• What to do
For this listing, the lines between the one holding "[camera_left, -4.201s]" and the one holding "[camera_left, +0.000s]", inclusive, must be set down exactly.

• Source material
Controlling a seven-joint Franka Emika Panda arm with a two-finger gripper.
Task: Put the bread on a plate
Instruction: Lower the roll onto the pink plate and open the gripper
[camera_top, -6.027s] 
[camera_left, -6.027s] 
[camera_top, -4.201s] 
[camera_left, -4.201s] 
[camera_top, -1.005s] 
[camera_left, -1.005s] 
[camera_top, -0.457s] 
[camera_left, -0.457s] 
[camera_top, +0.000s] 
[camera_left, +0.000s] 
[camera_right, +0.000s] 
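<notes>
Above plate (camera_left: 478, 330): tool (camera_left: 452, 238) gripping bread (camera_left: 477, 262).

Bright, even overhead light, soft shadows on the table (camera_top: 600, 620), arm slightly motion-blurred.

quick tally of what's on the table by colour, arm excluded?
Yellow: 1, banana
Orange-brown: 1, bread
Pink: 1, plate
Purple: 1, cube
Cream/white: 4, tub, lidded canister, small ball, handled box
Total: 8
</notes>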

• Expected output
[camera_left, -4.201s] 
[camera_top, -1.005s] 
[camera_left, -1.005s] 
[camera_top, -0.457s] 
[camera_left, -0.457s] 
[camera_top, +0.000s] 
[camera_left, +0.000s] 

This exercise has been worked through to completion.